Он поклонился мне с благодарным выражением, надел шапку и, достав из кармана грязный ситцевый кисет на шнурочках, стал делать папироску.

Я сам недавно был юнкером, старым юнкером, неспособным уже быть добродушно-услужливым младшим товарищем, и юнкером без состояния, поэтому, хорошо зная всю моральную тяжесть этого положения для немолодого и самолюбивого человека, я сочувствовал всем людям, находящимся в таком положении, и старался объяснить себе их характер и степень и направление умственных способностей, для того чтобы по этому судить о степени их моральных страданий. Этот юнкер или разжалованный, по своему беспокойному взгляду и тому умышленному беспрестанному изменению выражения лица, которое я заметил в нем, казался мне человеком очень неглупым и крайне самолюбивым, и поэтому очень жалким.

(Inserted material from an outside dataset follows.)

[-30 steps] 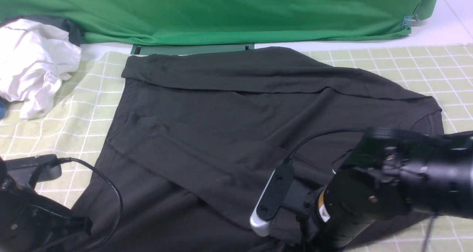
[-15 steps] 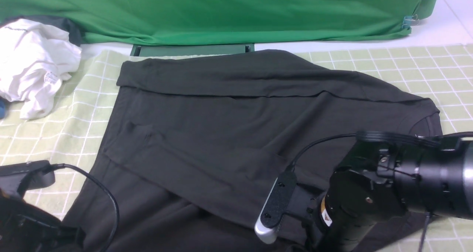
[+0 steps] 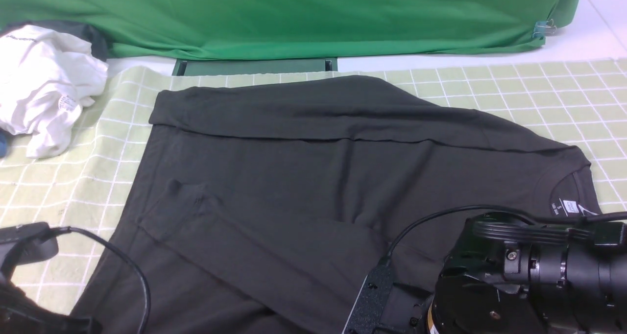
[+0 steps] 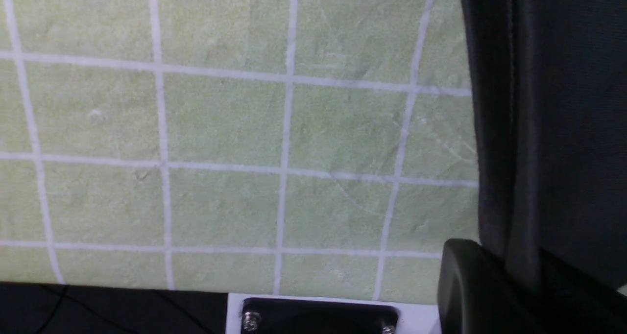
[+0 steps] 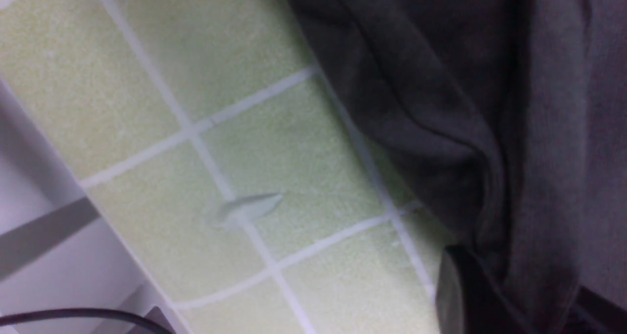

Штабс-капитан Ш. предложил нам сыграть еще партию в городки, с тем чтобы проигравшая партия, кроме перевозу, заплатила за несколько бутылок красного рому, сахару, корицы и гвоздики для глинтвейна, который в эту зиму, по случаю холода, был в большой моде в нашем отряде. Гуськантини, как его опять назвал Ш., тоже пригласили в партию, но, перед тем как начинать игру, он, видимо борясь между удовольствием, которое ему доставило это приглашение, и каким-то страхом, отвел в сторону штабс-капитана Ш, и стал что-то нашептывать ему. Добродушный штабс-капитан ударил его своей пухлой, большой ладонью по животу и громко отвечал: «Ничего, батенька, я вам поверю».

Когда игра кончилась, и та партия, в которой был незнакомый нижний чин, выиграла, и ему пришлось ехать верхом на одном из наших офицеров, прапорщике Д., - прапорщик покраснел, отошел к диванчикам и предложил нижнему чину папирос в виде выкупа. Пока заказали глинтвейн и в денщицкой палатке слышалось хлопотливое хозяйничанье Никиты, посылавшего вестого за корицей и гвоздикой, и спина его натягивала то там, то сям грязные полы палатки, мы все семь человек уселись около лавочек и, попеременно попивая чай из трех стаканов и посматривая вперед на начинавшую одеваться сумерками равнину, разговаривали и смеялись о разных обстоятельствах игры. Незнакомый человек в полушубке не принимал участия в разговоре, упорно отказывался от чая, который я несколько раз предлагал ему, и, сидя на земле по-татарски, одну за другою делал из мелкого табаку папироски и выкуривал их, как видно было, не столько для своего удовольствия, сколько для того, чтобы дать себе вид чем-нибудь занятого человека. Когда заговорили о том, что назавтра ожидают отступления и, может быть, дела, он приподнялся на колени и, обращаясь к одному штабс-капитану Ш., сказал, что он был теперь дома у адъютанта и сам писал приказ о выступлении назавтра. Мы все молчали в то время, как он говорил, и, несмотря на то, что он, видимо, робел, заставили его повторить это крайне для нас интересное известие. Он повторил сказанное, прибавив, однако, что он были сиделу адъютанта, с которым он живет вместе,в то время как принесли приказание.

- Смотрите, коли вы не лжете, батенька, так мне надо в своей роте идти приказать кой-что к завтраму, - сказал штабс-капитан Ш.